紀元前1200年頃から紀元前400年頃までは、中国、インド、ペルシアを中心とする東洋文明の時代でした。紀元前400年から西暦400年は、ギリシア、ローマを中心とする西洋の時代。西暦400年から1200年は、中国、ペルシア、日本では奈良、平安を中心とする東洋。西暦1200年から2000年は、ルネサンス以降の西洋、ヨーロッパ文明の時代でした。東洋ではこの間、数々の文明が滅び、植民地化の歴史が繰り返されました。

年表にしないとわかりづらいと思いますが、いま申し上げましたとおり、800年周期で東洋文明と西洋文明の発展と衰退が入れ替わってきました。次の800年は、文明法則的には、東洋の時代になるはずです。

■日本の立ち位置

さて、アジアで突出した文明先進国の日本は東洋の国なのでしょうか?、西洋国家の一員なのでしょうか?。

いずれにしても、東洋の今後の発展は文明の法則ではありますが、東洋が西洋から覇権を奪うような覇権争いの800年にしてはならないと思います。そういう意味で考えると、東洋と西洋との間に位置し、双方を理解し、双方の絆を強めることができるわが国こそが、これからの国際社会のリーダーであるべきです。

絶対的価値観、これが往々にして国際紛争の火種となるわけですが、こうした価値観を持たず、周りとのつながりを最も重視する日本。

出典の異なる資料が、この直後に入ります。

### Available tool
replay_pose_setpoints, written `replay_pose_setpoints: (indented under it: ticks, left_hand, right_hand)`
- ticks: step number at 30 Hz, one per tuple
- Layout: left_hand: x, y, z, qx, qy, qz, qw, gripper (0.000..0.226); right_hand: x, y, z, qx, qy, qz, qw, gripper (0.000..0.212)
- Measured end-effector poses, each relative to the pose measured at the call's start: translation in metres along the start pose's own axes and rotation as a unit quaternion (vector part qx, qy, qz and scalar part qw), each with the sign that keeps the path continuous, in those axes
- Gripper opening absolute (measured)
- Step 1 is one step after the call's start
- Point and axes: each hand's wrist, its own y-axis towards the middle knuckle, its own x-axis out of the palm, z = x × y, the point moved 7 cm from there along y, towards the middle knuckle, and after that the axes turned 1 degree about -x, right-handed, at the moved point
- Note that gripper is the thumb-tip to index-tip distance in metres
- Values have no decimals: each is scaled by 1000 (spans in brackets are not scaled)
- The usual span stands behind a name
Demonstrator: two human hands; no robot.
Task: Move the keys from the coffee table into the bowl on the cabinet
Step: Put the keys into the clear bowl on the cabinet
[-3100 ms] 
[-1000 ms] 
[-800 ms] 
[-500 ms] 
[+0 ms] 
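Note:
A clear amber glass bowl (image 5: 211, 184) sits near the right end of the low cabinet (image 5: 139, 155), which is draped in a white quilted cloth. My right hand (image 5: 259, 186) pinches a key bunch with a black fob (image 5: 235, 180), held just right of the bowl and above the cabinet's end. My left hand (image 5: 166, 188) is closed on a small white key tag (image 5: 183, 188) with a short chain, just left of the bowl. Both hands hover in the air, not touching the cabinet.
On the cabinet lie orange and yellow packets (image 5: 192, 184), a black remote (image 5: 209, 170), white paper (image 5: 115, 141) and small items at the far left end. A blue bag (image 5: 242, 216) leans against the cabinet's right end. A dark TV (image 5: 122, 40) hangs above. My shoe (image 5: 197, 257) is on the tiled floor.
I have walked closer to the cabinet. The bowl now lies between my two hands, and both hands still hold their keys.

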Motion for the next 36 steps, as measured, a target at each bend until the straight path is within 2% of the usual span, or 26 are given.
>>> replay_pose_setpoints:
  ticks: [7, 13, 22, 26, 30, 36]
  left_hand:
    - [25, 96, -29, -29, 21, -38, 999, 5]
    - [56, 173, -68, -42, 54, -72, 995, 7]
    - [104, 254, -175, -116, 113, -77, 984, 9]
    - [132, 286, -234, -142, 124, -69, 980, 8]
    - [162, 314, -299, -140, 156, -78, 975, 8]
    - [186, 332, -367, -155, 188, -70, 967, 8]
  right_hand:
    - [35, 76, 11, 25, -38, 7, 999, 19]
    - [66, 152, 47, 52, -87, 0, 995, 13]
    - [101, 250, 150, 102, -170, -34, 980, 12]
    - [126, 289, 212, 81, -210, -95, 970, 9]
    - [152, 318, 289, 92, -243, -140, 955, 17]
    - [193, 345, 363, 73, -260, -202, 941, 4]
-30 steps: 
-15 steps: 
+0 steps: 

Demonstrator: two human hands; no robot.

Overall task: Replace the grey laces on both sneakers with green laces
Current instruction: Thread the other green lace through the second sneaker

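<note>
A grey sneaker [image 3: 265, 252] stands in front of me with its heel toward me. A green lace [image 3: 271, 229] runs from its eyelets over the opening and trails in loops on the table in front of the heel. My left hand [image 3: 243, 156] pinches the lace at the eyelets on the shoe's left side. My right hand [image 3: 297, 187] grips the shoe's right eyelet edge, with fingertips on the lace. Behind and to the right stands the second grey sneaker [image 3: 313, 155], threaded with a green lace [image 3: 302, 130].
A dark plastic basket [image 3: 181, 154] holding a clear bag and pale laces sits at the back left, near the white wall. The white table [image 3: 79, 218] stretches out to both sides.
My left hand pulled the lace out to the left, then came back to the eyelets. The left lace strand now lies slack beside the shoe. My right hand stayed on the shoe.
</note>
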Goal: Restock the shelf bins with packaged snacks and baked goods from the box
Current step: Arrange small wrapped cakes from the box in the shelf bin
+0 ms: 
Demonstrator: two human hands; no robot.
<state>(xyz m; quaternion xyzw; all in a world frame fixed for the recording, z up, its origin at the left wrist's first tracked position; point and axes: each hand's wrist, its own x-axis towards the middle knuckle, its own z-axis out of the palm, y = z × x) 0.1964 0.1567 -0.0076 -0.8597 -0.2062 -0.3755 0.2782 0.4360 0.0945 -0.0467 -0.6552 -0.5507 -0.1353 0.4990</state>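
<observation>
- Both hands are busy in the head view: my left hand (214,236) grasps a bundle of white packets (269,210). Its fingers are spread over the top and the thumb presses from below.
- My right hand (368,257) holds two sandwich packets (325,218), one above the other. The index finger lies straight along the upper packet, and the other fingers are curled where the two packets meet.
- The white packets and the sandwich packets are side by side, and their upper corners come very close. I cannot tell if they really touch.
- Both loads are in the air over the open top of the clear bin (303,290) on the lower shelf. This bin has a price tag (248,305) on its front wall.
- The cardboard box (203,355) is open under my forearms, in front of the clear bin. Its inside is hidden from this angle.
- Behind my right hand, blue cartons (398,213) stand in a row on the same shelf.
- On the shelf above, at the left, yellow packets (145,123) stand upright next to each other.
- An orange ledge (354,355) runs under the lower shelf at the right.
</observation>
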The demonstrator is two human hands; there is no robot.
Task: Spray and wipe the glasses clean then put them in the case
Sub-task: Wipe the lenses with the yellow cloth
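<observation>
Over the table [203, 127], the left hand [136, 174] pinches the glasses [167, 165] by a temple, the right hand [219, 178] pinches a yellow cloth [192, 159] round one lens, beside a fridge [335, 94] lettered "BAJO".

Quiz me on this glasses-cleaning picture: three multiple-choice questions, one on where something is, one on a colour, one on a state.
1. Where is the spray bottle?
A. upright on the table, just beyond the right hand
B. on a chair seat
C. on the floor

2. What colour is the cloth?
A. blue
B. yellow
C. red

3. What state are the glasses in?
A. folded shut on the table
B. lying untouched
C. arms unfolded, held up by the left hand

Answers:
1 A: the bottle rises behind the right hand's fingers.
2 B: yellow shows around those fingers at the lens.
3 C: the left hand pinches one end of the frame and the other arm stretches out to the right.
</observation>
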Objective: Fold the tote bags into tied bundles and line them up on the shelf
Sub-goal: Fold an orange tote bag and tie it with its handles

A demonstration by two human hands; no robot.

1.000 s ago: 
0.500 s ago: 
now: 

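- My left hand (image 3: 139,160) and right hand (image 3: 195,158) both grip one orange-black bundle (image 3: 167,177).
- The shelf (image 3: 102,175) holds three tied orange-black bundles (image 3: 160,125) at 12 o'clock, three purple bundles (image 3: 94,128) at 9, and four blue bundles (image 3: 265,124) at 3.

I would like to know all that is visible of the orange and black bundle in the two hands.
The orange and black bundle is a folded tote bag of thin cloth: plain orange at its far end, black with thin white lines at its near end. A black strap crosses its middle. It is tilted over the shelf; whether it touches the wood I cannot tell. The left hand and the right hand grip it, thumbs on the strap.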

人と人、人と自然、昔と今、神話と現在、人と自然と科学技術、体と心、自由と責任、権利と義務、そして、支え合いと自立。あらゆる価値やモノの調和、バランスをめざすわが国がしっかり立っていかないと、世界の覇権争いはなくならないし、地球環境問題などグローバルな危機から人類を守ることもできません。


また、一方で、国際社会のリーダーとなるためには、「和」を重んじながらも、個人個人の価値観が尊重され個人の自立をめざす近代民主主義的な考えかたもちゃんと理解し、そして、実践できる新しい形もわが国はめざしていく必要があります。わが国は今、世界文明の大きな法則的流れの中で、厳しい岐路に立たされています。

■住吉の次の100年

住吉は現在、大阪の中でも抜きん出た「和」のまちであり、あらゆるものを「調和」させようとする精神性に溢れたまちです。今は亡き私の祖父、祖母、ふたりのおじ、伯母が、東粉浜の私のアパートから歩いて10分ほどのお墓に眠っておりますが、今に生きている私達だけでなく、こうした祖先や、あるいは、住吉を愛するすべての人々の息づかいが聞こえる実によいまちです。

私は、住吉は日本の縮図だと考えています。住吉の次の100年は、東洋と西洋との端境に立ち世界のリーダーとなるわが国と同じように、「つながりや絆」を大切にしながらも個人や地域、あるいは、組織・団体のひとりだちも大切にするまちをつくるための、住吉がわが国全体のお手本になるための、自己改革の100年であると思います。

「つながりや絆」と「自立」とを見事に調和させる世界標準の「和」の心。これを育み、守る「道」をみなさんとともに切り開いてまいりたいと存じます。

本日は誠におめでとうございました。